-- WHAT IS EXPECTED --
Your output should be the lines of the data that follow, reproduced exactly from the first through the line bearing "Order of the".

-------

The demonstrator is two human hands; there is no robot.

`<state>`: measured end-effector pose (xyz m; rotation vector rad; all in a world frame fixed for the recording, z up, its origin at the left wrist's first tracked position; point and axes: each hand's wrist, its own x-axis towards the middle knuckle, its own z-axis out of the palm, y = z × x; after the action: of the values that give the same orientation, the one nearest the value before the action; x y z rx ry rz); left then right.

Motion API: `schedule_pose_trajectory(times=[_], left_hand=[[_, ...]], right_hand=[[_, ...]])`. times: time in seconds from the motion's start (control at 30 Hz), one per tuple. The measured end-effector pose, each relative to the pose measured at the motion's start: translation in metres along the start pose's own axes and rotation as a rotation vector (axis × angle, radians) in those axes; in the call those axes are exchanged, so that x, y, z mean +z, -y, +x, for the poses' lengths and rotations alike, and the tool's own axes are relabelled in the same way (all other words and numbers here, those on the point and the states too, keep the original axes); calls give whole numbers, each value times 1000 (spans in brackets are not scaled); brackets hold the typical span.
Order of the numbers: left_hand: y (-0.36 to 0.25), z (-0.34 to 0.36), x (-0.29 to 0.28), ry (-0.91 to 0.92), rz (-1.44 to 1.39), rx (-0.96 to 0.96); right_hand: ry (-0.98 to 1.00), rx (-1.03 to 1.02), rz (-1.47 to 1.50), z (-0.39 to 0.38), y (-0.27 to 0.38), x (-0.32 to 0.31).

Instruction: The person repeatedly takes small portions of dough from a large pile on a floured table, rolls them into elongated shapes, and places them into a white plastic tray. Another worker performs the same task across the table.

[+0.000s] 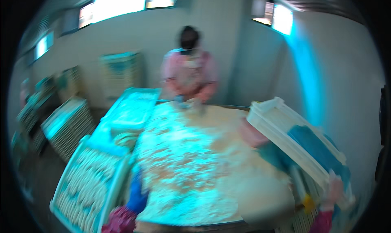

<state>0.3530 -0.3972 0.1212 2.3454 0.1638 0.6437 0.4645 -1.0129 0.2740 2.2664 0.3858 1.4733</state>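
My left hand, in a blue glove with a pink cuff, is at the left edge of the work table, beside a pale tray filled with rows of whitish finger-shaped pieces. Motion blurs its fingers, and I cannot make out anything in it. On the right, my right hand grips the near end of a white plastic crate, which is tilted. Blue-green material lies against the crate's inside. A heap of pale crumbly bits covers much of the table.
Across the table a co-worker in pink bends over the heap, both hands at its far edge. Another pale tray stands at the far left. Stacked trays fill the left side. A yellow object is near my right hand.
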Motion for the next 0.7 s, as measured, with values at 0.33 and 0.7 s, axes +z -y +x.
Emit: schedule_pose_trajectory(times=[0.33, 0.7], left_hand=[[28, -27, -172, -18, -1646, -407], [146, -294, -292, -984, -631, -569]], right_hand=[[-323, -325, 685, 27, 229, 18], [-546, -870, 1356, 170, 632, -79]])
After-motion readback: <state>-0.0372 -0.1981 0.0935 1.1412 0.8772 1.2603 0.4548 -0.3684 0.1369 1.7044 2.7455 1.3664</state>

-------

-- PROBLEM SOLUTION --
The demonstrator is two human hands; there is no robot.

`<state>`: measured end-effector pose (xyz m; rotation vector rad; all in a world frame fixed for the recording, z up, its origin at the left wrist's first tracked position; point and axes: each hand's wrist, its own x-axis towards the middle knuckle, its own z-axis out of the palm, y = z × x; after the action: of the values that give the same orientation, the one nearest the value before the action; x y z rx ry rz); left then right.

Motion API: `schedule_pose_trajectory(times=[_], left_hand=[[_, ...]], right_hand=[[_, ...]])`. times: time in seconds from the motion's start (control at 30 Hz), one per tuple. The measured end-effector pose, each relative to the pose measured at the motion's start: translation in metres along the start pose's own axes and rotation as a rotation vector (axis × angle, radians) in those axes; in the call those axes are exchanged, so that x, y, z mean +z, -y, +x, for the poses' lengths and rotations alike, and the tool's own axes are relabelled in the same way (all other words and numbers here, those on the point and the states too, keep the original axes); calls give whole numbers, each value times 1000 (spans in brackets are not scaled); brackets hold the typical span.
Order of the numbers: left_hand: y (-0.36 to 0.25), z (-0.34 to 0.36), x (-0.29 to 0.28), ry (-0.91 to 0.92), rz (-1.44 to 1.39), rx (-0.96 to 0.96); right_hand: ry (-0.98 to 1.00), rx (-1.03 to 1.02), rz (-1.47 to 1.50), z (-0.39 to 0.38), y (-0.27 to 0.38), x (-0.32 to 0.31).

This output completes the exercise.